Nancy Hammer waited a long time for a solution to a heart problem that leaves her susceptible to strokes — but not as long as the device's makers waited to provide it.
More than a decade after Minneapolis cardiologists conceived of a way to plug up a pouch where clots form in the hearts of people with irregular heartbeats, doctors in Minnesota are finally implanting the Watchman device in patients.
And all it took was one corporate takeover, one of the longest federal approval processes in medical device history, and a prolonged debate over which patients would receive Medicare coverage for the procedure.
The payoff is reducing strokes in patients who have irregular heartbeats, known as atrial fibrillations, but who struggle with the alternative solution — taking the blood-thinner drug Warfarin to prevent clots, said Dr. Stuart Adler, a cardiac electrophysiologist at HealthEast St. Joseph's Hospital in St. Paul.
"A lot of people would go untreated … They would have no blood thinners and just hope they were not going to have a stroke," he said.

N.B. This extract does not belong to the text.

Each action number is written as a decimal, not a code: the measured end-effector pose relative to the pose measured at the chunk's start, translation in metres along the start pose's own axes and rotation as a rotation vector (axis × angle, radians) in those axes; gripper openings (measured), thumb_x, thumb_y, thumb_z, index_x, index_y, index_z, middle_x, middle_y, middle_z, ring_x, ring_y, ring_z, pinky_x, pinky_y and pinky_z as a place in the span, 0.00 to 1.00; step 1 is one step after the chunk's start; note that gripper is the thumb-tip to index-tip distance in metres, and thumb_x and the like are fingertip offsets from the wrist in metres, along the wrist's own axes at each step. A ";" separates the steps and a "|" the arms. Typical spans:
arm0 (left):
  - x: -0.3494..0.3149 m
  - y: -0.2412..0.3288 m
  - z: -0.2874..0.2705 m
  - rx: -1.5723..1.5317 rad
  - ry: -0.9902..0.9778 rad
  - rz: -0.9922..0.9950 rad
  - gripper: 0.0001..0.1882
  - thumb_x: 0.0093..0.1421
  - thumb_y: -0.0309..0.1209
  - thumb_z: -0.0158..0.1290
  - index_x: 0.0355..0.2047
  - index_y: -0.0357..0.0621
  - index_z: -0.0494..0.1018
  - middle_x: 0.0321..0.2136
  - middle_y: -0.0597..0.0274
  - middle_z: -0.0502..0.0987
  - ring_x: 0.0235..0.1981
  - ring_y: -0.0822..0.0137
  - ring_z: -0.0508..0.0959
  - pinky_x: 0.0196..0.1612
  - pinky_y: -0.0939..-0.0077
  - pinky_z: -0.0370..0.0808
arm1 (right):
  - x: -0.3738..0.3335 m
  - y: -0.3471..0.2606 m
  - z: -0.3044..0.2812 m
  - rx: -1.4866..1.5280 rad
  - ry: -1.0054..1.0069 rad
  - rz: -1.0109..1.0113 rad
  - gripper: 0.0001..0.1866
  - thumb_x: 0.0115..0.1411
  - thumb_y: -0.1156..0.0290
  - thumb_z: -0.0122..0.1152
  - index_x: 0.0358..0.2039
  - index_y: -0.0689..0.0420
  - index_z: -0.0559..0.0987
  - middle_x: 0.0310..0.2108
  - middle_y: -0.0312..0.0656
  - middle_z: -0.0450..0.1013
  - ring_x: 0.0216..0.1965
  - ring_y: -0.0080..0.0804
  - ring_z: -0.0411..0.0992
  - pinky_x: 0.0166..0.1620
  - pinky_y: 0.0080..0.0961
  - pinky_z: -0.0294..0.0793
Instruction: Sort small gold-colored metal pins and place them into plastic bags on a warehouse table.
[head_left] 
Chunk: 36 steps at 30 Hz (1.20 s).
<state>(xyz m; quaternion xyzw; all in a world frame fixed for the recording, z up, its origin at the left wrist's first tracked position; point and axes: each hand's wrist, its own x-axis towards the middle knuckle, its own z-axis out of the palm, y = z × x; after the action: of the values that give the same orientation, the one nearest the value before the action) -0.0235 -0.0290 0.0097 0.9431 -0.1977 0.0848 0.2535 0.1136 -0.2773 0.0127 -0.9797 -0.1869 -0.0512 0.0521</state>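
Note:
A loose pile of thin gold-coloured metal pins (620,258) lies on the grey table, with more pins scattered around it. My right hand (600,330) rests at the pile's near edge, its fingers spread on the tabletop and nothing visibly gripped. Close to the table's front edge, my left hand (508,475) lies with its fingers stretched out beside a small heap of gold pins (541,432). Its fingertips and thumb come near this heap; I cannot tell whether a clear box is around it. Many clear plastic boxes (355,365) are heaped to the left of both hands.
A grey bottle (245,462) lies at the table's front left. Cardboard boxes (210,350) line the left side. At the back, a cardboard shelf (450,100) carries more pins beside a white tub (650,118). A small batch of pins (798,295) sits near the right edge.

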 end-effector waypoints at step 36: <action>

Adler implanted the Watchman as part of research to prove its safety, but Hammer's procedure this April was a first in Minnesota following its 2015 approval by the U.S. Food and Drug Administration and a Medicare coverage decision this February.
A follow-up check on May 27 found Hammer's device was working — sealing off the left atrial appendage that assists with blood flow in a healthy heart, but serves as a breeding ground for clots in so-called AFib patients.
The plug is threaded into the right side of the heart, and then pushed to the left side through an incision made in the heart wall, and finally expanded to the proper size and shape to close off the pouch.